What is pre-analysis?

Pre-analysis consists of everything that is done before the actual analysis of the blood sample. The time of day, patient's position during the venipuncture, the kind of the venipuncture, time between blood drawing and testing, storage and transportation of the blood, etc. can all influence the outcome of a blood test.


Blood films are usually prepared using blood drawn by venipuncture and anticoagulated with EDTA. Mistakes that lead to artifactual results can occur when the blood is being drawn (pre-analytic error). For example, vein compression should only be maintained during the venipunctureNo compression should occur during the actual venipuncture. If compressed too long (> 2 mins.), the plasma:cell ratio is modified. Injury to the vessel wall during the venipuncture also leads to alteration of blood composition. A venipuncture proximal to a sight of infusion cannot be analyzed because the blood has been diluted by the infusion solution (values too low) on the one hand, and by substances in the infusion (e.g. Heparin) that can change the qualities of the blood on the other. The blood tube must be well-mixed immediately after the venipuncture by repeatedly inverting the tube. After completing the venipuncture, all tubes are labeled with the patient's personal data, never before.

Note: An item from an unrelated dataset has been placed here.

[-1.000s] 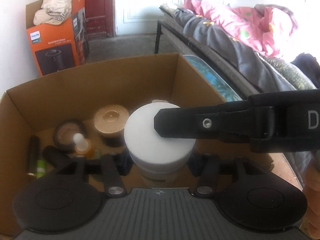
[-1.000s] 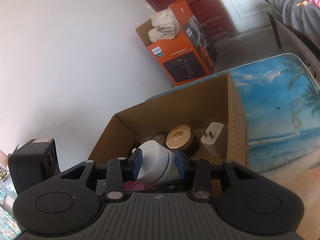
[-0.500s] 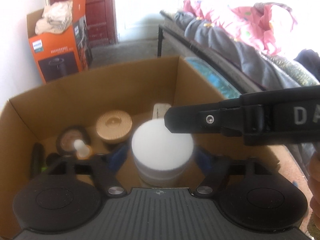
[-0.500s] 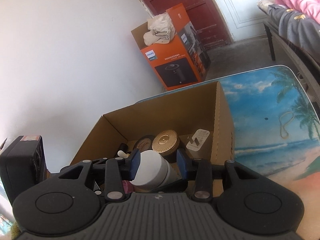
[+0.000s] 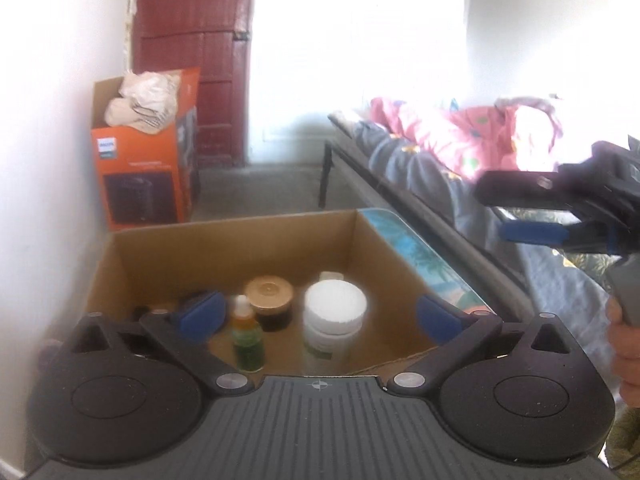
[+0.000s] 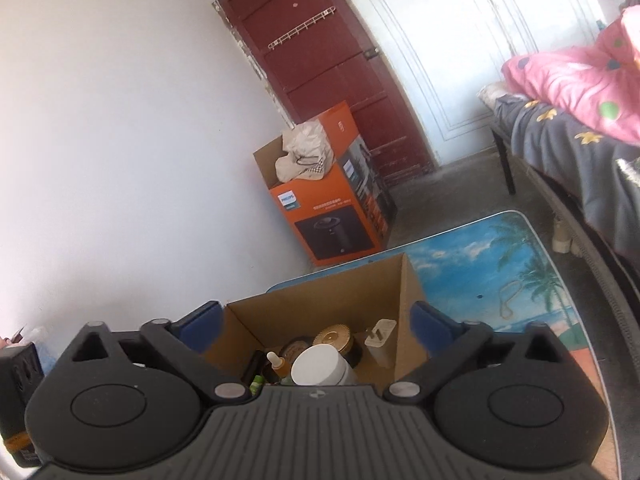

If a venipuncture is difficult or even impossible (babies, children, bad veins), capillary blood drawing is an alternative. For the extraction of capillary blood, the skin is pricked with a sterile lancet. Places for puncture include the heel, the big toes and the fingertips III-V. The prick must be at least 1.5 mm deep. Blood withdrawal is increased with gentle pressure. The first drop of blood is discarded due to the proportion of tissue fluid. Blood is then collected with pipettes or capillaries, in which the latter ideally already contains EDTA.

Storage and transportation

After the venipuncture, further alterations of the blood can occur (artifacts). In order to limit these influences, the blood should be kept sterile and, for blood films, at room temperature (avoid heat) and should be processed within two hours.

The following is a list of different hematological investigations and their tolerance time. The tolerance time is the amount of time which may elapse between venipuncture and testing that will not influence the investigation results. These tolerance times are only valid if the specified storage temperatures are adhered to.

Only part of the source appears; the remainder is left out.